• ABOUT THIS EXERCISE
After locating the line with "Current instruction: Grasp" in the data that follows, return it and every later line exactly, up to and including the line with "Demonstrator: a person".
+--
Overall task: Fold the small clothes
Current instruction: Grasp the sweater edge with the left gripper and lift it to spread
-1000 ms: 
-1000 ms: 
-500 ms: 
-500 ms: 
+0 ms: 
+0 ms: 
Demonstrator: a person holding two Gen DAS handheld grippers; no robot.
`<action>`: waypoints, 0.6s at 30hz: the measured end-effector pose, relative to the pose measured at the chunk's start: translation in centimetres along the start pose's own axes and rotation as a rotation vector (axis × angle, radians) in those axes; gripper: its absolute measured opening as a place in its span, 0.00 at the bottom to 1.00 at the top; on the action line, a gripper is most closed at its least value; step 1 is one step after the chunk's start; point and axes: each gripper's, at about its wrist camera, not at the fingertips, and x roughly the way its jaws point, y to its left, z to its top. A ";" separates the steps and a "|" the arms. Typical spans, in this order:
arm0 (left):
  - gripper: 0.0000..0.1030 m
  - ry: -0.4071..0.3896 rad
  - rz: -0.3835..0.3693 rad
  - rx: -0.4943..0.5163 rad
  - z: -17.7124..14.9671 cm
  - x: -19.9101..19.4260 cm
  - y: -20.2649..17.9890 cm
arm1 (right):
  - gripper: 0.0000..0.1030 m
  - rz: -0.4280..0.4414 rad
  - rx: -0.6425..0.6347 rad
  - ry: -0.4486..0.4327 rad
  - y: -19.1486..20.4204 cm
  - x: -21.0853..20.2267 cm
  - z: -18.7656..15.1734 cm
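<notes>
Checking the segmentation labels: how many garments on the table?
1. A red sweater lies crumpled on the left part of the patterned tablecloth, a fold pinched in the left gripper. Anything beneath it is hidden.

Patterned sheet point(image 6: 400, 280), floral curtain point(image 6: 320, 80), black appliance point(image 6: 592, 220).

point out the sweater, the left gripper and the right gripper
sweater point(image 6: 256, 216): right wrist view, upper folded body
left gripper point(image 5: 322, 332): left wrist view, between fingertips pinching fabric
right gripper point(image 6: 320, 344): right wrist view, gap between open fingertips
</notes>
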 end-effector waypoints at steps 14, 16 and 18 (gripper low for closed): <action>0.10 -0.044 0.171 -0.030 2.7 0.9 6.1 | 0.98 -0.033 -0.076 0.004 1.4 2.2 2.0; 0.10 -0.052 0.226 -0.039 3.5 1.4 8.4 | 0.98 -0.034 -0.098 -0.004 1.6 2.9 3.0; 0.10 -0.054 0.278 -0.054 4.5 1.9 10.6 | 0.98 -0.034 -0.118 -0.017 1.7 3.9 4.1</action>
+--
• EXERCISE ANSWER
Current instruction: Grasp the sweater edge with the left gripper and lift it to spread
-1000 ms: 
-1000 ms: 
-500 ms: 
-500 ms: 
+0 ms: 
+0 ms: 
Demonstrator: a person holding two Gen DAS handheld grippers; no robot.

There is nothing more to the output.